Smith asserted that IT modernization is essential if the healthcare sector is to move toward the future which, much like Corbridge, she described as "a world of shared provider knowledge, standardized, consolidated patient data and efficiency across the board." But healthcare providers are often slow to update their IT operations.
The most commonly cited reason for such resistance, Smith noted, is the simple fact that most users prefer the convenience of existing systems over the potential benefits of new ones. This inclination to put off system-wide updates is a powerful force, and one which healthcare institutions must overcome in order to develop more unified, effective information-sharing systems.
Other key obstacles, according to Smith, include the ongoing changes to compliance standards and the difficulty of managing expensive, complex IT systems.
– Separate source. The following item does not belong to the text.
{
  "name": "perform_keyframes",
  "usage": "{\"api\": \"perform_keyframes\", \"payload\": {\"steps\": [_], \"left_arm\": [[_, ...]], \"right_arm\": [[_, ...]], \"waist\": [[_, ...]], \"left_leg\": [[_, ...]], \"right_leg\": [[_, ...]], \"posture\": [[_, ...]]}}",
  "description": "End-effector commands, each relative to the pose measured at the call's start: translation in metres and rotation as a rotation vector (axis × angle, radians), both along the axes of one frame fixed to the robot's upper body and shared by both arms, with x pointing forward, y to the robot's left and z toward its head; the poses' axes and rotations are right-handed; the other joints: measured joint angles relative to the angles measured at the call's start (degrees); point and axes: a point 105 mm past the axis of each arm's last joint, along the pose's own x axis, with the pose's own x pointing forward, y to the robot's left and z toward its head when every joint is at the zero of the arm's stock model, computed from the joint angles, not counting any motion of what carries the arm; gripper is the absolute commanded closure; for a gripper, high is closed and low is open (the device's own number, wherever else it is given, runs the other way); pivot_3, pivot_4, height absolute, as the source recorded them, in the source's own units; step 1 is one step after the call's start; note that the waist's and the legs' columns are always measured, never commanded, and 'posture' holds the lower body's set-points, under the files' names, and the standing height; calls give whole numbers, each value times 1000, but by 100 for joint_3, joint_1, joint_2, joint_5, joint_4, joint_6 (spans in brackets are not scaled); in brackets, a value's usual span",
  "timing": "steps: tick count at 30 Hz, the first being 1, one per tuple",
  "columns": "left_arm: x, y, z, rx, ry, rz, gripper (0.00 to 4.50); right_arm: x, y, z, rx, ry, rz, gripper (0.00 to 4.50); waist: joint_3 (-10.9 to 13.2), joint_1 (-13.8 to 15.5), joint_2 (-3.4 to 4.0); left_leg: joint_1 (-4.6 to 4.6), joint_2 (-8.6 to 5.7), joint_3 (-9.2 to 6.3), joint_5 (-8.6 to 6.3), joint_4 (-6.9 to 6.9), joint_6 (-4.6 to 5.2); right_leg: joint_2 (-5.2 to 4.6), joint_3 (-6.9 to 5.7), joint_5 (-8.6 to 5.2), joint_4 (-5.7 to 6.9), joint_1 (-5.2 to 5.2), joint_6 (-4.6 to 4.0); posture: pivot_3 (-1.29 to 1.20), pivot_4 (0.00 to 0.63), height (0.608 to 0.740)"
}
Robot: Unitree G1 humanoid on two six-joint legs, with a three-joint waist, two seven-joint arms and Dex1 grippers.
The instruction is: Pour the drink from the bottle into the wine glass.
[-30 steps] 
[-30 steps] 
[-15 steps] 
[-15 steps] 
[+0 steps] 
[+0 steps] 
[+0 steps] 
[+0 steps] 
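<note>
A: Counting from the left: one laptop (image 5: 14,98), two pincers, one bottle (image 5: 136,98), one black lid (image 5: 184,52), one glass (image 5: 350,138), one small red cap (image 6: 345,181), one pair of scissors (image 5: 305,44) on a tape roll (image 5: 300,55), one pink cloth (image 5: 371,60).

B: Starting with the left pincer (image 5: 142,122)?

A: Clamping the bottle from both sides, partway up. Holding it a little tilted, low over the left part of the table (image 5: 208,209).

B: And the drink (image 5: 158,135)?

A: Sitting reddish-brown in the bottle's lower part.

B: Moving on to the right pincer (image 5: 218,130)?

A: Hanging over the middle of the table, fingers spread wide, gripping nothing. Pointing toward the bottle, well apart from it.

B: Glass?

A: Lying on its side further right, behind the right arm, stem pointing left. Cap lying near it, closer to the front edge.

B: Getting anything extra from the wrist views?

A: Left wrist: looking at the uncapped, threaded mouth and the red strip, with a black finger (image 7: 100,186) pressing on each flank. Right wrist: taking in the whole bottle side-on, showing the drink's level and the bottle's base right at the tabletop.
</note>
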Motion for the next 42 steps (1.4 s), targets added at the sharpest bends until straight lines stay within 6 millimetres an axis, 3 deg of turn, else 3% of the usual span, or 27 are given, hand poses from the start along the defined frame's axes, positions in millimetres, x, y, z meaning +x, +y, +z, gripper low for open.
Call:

Fortunately, there are solutions that can help healthcare providers to overcome these issues. Among the most important of these is IT training.
"That's why the proper training of staff can make or break a modernization project," Smith wrote. "Chances are, once employees at all levels and jobs see first-hand the benefits and efficiencies of new technology, they won't miss the old system at all."
By investing in IT training along with modernization efforts, healthcare providers can take a major step toward the future of improved data access and patient outcomes described by Corbridge.